Não há como negar, dessa forma, o impacto que a posição social do acusado
possui no enquadramento de sua conduta pelos operadores do sistema de justiça
criminal.

Papel de destaque, nesse sentido, é o da polícia, que adquire ainda mais relevo
em nosso sistema de civil law. Essa instituição é responsável pelo primeiro contato e
enquadramento da conduta vista como ilegal, numa fase que se torna mais autônoma
quanto maior a exclusão social do acusado.

Campos ainda procura explicar o aumento do encarceramento por tráfico de


drogas a partir de uma segunda frente de pesquisa, com o objetivo de produzir
explicações distintas daquelas que justificam o fenômeno pela ausência de critérios
objetivos de distinção entre usuários e traficantes. Segundo essa linha, tal ausência
estaria levando à maior incriminação de usuários, em razão, principalmente, da já
mencionada discricionariedade policial. Assim, para analisar a questão, o autor
procede a um estudo por meio da série temporal interrompida.

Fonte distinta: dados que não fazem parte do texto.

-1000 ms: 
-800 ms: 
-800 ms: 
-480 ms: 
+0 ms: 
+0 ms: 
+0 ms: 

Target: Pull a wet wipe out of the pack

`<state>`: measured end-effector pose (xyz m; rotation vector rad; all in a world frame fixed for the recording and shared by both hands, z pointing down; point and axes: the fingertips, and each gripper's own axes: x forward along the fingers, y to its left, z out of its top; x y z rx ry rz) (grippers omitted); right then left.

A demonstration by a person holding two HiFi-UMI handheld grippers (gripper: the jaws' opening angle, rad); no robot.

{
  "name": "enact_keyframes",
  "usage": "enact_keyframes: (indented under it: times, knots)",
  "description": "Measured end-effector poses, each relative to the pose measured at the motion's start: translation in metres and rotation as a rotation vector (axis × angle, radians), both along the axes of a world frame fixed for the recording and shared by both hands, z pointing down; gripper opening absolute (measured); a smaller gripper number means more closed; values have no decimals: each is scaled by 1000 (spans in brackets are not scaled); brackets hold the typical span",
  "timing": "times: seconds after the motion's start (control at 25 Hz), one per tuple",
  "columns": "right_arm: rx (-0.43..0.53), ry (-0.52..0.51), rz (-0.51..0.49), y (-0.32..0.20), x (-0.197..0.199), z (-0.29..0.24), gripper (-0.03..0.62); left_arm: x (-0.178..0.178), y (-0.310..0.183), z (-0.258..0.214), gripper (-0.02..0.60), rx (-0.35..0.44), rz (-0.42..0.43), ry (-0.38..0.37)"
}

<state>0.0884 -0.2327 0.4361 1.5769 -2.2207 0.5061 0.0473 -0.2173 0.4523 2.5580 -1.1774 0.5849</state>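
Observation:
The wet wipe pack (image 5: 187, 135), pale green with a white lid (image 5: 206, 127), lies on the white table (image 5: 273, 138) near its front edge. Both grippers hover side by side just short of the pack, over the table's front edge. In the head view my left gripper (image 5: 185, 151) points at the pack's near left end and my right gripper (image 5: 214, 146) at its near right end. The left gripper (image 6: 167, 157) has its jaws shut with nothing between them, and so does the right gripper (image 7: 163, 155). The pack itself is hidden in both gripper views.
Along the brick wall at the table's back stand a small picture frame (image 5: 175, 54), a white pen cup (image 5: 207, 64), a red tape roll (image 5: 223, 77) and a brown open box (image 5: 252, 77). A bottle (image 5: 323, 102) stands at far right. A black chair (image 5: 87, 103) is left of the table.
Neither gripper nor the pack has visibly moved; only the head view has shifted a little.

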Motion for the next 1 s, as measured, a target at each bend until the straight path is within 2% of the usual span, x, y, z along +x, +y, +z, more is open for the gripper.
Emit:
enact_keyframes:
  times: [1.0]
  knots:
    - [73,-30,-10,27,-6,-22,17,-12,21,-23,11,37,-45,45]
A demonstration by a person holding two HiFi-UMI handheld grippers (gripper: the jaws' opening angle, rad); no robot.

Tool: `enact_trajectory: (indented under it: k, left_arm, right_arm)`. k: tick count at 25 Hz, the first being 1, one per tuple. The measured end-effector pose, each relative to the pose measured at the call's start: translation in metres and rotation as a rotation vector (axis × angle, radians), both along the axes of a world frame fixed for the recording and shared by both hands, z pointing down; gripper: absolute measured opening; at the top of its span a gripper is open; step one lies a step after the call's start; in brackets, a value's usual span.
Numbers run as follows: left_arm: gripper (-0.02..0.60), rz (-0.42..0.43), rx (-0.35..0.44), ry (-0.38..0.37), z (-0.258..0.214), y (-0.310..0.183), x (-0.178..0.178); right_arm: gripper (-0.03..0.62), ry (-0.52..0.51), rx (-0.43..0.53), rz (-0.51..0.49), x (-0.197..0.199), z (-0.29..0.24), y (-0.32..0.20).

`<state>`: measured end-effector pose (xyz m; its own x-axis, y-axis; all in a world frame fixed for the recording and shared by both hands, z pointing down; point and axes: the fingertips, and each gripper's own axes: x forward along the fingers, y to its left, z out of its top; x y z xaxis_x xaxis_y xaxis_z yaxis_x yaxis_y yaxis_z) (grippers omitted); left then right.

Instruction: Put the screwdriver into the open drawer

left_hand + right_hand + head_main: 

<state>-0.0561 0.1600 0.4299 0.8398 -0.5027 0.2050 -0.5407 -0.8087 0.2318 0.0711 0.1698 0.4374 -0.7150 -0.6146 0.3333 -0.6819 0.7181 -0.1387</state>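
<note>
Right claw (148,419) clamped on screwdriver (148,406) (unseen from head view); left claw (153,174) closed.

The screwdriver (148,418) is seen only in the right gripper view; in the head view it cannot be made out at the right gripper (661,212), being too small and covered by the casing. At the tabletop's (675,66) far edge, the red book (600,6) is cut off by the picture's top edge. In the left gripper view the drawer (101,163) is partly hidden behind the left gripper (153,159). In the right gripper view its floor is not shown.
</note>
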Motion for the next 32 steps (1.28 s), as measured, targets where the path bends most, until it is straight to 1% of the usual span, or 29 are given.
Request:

Dessa análise, extrai-se que, quanto maior a distância temporal do ano de


2006, maior a quantidade de pessoas incriminadas por tráfico e menor a daquelas
incriminadas por uso. A partir disso, é possível concluir que houve uma forte rejeição à
parcela médica da Nova Lei de Drogas, sendo incorporada pelo sistema de justiça
criminal somente a parte punitiva. Não por acaso, desde a publicação da lei, a
probabilidade de incriminação por tráfico de drogas aumenta progressivamente.

Outro fator decisivo para a análise é a quantidade de droga apreendida. De


acordo com os dados coletados pelo autor, mais de 50% das pessoas portava até 7
gramas de todos os tipos de drogas. Até nas faixas de menor quantidade (3 gramas)
pôde-se observar que o número de pessoas incriminadas por tráfico duplicou após a
vigência da nova Lei. Dessa forma, mesmo quando apreendidas pequenas quantidades
de drogas, a tendência crescente é a da condenação.

Os dados revelam, portanto, que o dispositivo foi recebido pelos operadores do


sistema de justiça criminal quase de forma exclusiva pelo seu viés penal, e, por
consequência, com a imposição de penas de prisão.